If Response.encoding is None, encoding will be guessed using
``chardet``.

The encoding of the response content is determined based solely on HTTP
headers, following RFC 2616 to the letter. If you can take advantage of
non-HTTP knowledge to make a better guess at the encoding, you should
set ``r.encoding`` appropriately before accessing this property.


In [102]:
r.text;

# Exercise 🎓 
- How can we store this response in a variable?

In [None]:
# Answer here


In [116]:
text = r.text

# Exercise 🎓
- How can we get only the first 250 characters of the text

In [123]:
# Answer here 


# Saving 

In [127]:
file = open("book.txt", "w")
file.write(r.text)
file.close()

# For loops 
For loops are an important concept in many programming languages. Using for loops will start to move us away from doing one thing at a time to doing a series of things. 

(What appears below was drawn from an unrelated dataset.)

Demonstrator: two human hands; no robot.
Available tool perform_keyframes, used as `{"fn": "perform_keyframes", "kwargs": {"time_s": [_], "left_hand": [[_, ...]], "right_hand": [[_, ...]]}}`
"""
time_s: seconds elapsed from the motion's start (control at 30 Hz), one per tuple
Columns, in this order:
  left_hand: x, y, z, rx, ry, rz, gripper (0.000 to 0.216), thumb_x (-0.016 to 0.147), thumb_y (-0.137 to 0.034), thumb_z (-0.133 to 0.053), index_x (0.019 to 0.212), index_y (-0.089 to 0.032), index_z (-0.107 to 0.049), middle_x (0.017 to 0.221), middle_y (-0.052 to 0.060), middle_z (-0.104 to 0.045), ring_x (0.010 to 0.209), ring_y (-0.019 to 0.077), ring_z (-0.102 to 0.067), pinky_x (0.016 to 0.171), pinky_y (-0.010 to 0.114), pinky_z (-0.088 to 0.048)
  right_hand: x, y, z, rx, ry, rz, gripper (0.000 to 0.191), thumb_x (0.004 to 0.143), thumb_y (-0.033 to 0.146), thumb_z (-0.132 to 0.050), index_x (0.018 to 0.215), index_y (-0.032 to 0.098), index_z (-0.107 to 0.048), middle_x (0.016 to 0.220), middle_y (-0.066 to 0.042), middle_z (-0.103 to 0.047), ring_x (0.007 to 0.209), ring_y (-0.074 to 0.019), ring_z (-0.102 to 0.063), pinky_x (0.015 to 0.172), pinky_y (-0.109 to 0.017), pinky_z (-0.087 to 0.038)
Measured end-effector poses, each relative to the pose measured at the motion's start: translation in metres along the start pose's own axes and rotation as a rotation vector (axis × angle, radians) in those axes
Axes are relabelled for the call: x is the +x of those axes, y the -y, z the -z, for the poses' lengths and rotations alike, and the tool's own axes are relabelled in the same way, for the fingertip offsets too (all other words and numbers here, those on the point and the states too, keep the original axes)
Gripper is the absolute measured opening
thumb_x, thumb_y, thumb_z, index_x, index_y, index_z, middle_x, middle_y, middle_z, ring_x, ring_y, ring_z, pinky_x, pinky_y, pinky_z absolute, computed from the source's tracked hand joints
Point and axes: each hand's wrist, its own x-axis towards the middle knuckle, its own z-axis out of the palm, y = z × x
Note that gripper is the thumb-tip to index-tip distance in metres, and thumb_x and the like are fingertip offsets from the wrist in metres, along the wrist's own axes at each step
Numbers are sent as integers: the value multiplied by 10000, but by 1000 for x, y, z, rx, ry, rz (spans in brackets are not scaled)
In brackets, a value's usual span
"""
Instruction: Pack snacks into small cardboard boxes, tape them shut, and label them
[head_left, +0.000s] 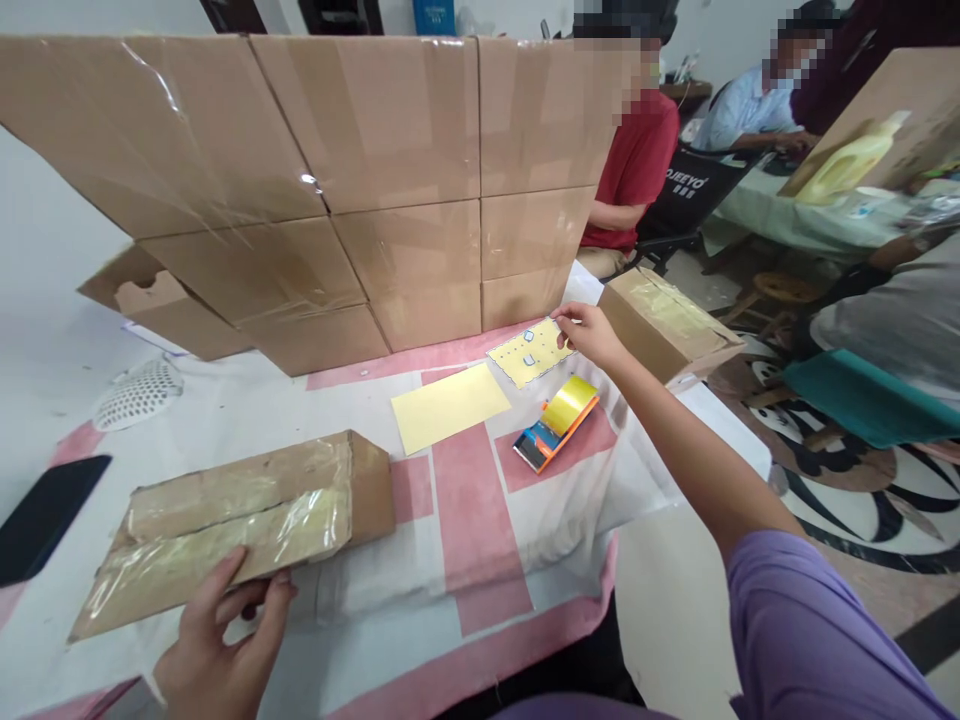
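Observation:
A long cardboard box (247,500) with clear tape over its top lies at the front left of the table. My left hand (229,620) grips the near edge of its flap, one finger on top. Farther off to the right, my right hand (585,335) pinches the right end of a yellow paper sheet (517,365) printed with small marks and dots. That sheet lies on the table, its right corner hidden by my fingers. Beside it is a plain yellow sheet (448,405). A tape dispenser (555,425) with a yellow roll sits just below my right hand.
Stacked cardboard boxes (405,170) form a wall at the back. Another taped box (675,320) stands on the right. A black phone (49,520) and a white perforated basket (142,390) lie at left on the pink-and-white tablecloth (480,530). Other people sit beyond.

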Motion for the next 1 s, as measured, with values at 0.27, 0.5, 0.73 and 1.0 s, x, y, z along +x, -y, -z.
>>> {"fn": "perform_keyframes", "kwargs": {"time_s": [0.27,0.5,0.73,1.0], "left_hand": [[-3,-48,16,26,-189,-322,153,873,-297,-726,988,-197,-735,549,-46,-606,413,93,-483,443,230,-383],[12,-173,-6,-442,38,-754,230,893,-106,-691,1100,-204,-703,890,19,-737,712,105,-668,679,225,-550],[14,-201,-12,-596,177,-642,102,940,-141,-666,998,-210,-714,838,-16,-740,693,87,-657,665,205,-534],[8,-203,-11,-584,186,-600,79,946,-148,-657,947,-208,-708,836,-14,-746,695,89,-652,656,209,-516]], "right_hand": [[-63,70,-34,170,191,285,317,917,427,-692,1092,221,-526,613,104,-510,452,-85,-495,461,-214,-367],[-167,128,-84,205,489,418,261,1005,398,-601,1175,255,-464,670,98,-500,582,-105,-480,576,-229,-382],[-204,136,-87,21,547,679,232,1075,226,-424,1302,253,-390,847,22,-638,736,-138,-583,739,-280,-458],[-209,120,-90,-39,447,704,221,1070,222,-432,1287,260,-409,893,-11,-704,781,-166,-654,701,-279,-477]]}}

For loops execute a command for each item in a series. The basic idea is something like

```python
for thing in things:
    do something to thing
```

In a for loop the first line must end in a ```:``` and the next line will be indented

Lets look at a proper example:

In [143]:
numbers = [1,2,3,4,5]
for number in numbers:
    print(number)

1
2
3
4
5


What happens if we do the same thing with a string variable?

In [144]:
name = 'Harry Potter'
for character in name:
    print(character)

H
a
r
r
y
 
P
o
t
t
e
r


## For loop parts 
A for loop is made up of a collection, a loop variable, and a body

- The collection is the thing being looped over. This could be many different things. A string, a list, a collection of files. 
- The body says what we do for each item in the collection 
- The loop variable is the current item in the collection 

### loop variables 
You will have seen that in the first loop we have for **numbers** and the second we have for **characters***. These particular words don't change the behaviour of the loop but they help indicate what items are in the collection we are looping over. You want to try and use something meaningful that helps you and others remember what type of thing you are looping over. To prove we can use another loop variable name

In [147]:
numbers = [1,2,3,4,5]
for puppy in numbers:
    print(puppy)

1
2
3
4
5


This works even though there are no puppies in numbers. In this case 'number' is more useful for other people to understand what it is you are doing. 

# Exercise 🎓
Print out each of the names in the list below

In [148]:
names = ['Berthold', 'Denys', 'Erno']
# your code here 


# Exercise 🎓
- Can we write some code that prints out the characters in each of these names?

In [197]:
# Your code here


# Back to Frakenstein 
Now we now how to loop and we have a text file downloaded lets see if we can use what we have learned so far to do some basic counting.

# Opening a file in Python 
We already saw above that we can use ```open()``` to open a file. Let's open the file we saved earlier. To make sure we all have the file we'll repeat the steps here again. 

In [171]:
url = 'https://www.gutenberg.org/files/84/84-0.txt'
r = requests.get(url)
file = open('book.txt','w')
file.write(r.text)
file.close()

In [183]:
file = open('book.txt')

Again we can use the power of completion to see what options we have

In [None]:
file.

In [184]:
text = file.readlines()

```readlines()``` will read a line at a time. 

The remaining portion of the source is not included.